STORED DATA section start

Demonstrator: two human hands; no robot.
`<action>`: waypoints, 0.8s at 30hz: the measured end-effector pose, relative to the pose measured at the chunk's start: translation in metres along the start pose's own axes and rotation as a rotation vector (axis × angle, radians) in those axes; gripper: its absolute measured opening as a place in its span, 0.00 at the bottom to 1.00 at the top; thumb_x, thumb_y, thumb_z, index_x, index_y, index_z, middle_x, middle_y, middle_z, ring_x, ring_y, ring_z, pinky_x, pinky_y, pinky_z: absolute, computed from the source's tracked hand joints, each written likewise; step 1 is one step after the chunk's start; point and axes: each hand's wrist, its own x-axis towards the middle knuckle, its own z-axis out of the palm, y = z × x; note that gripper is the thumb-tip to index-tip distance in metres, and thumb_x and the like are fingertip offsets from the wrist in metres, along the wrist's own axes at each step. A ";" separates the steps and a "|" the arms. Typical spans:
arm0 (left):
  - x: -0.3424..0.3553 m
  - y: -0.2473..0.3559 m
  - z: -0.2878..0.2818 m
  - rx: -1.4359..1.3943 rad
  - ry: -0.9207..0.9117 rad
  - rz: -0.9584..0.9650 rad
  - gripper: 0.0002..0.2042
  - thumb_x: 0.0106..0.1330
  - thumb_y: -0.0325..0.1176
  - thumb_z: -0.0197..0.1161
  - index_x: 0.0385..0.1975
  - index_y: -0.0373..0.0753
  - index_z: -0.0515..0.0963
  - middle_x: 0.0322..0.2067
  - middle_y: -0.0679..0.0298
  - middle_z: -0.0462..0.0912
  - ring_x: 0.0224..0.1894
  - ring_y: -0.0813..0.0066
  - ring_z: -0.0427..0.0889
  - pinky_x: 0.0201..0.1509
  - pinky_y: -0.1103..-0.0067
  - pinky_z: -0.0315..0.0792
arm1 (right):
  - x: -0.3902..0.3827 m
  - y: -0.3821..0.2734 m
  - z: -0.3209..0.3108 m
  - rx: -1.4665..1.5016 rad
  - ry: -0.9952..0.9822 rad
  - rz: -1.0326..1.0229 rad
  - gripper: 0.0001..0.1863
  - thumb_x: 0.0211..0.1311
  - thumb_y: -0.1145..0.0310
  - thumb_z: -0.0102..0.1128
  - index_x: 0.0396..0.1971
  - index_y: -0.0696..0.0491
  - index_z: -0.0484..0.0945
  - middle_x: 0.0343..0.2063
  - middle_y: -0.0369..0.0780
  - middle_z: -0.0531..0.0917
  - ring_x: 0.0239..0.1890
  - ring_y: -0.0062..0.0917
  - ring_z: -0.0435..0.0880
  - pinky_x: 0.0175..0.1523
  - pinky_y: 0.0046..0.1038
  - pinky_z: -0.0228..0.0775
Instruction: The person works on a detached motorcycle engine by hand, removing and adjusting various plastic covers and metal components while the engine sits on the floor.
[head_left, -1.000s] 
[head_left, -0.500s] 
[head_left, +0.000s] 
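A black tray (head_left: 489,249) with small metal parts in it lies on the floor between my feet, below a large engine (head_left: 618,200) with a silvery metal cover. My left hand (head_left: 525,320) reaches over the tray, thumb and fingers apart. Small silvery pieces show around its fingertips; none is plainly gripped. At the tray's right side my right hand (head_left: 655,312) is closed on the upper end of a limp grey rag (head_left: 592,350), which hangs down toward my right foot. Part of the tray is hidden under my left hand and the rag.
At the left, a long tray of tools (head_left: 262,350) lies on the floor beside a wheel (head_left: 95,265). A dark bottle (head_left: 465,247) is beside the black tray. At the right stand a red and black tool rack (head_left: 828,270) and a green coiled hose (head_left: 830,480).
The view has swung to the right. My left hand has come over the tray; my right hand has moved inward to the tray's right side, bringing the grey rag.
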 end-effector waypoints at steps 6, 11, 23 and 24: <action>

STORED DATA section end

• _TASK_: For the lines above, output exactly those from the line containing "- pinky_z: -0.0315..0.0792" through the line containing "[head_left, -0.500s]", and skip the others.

• _ANSWER BOX_:
  - pinky_z: -0.0315..0.0792
arm1 (right):
  - x: -0.3902..0.3827 m
  - y: -0.3821..0.2734 m
  - z: -0.3209..0.3108 m
  - rx: -1.4665..1.5016 rad
  - ry: -0.9952..0.9822 rad
  - rz: -1.0326..1.0229 rad
  - gripper: 0.0001..0.1863
  - thumb_x: 0.0211..0.1311
  - thumb_y: -0.1145..0.0310
  - thumb_z: -0.0102..0.1128
  - index_x: 0.0396..0.1971
  - index_y: -0.0696..0.0491
  - index_z: -0.0484..0.0945
  - middle_x: 0.0343..0.2063
  - middle_y: -0.0369..0.0780
  - middle_z: -0.0531..0.0917
  - ring_x: 0.0239..0.1890
  - ring_y: -0.0062..0.0917
  - ring_z: -0.0435..0.0880
  - pinky_x: 0.0175..0.1523
  - pinky_y: 0.0046..0.1038
  - pinky_z: -0.0228..0.0775
Instruction: The person works on a detached motorcycle engine by hand, removing and adjusting various plastic covers and metal components while the engine sits on the floor.
[head_left, -1.000s] 
[head_left, -0.500s] 

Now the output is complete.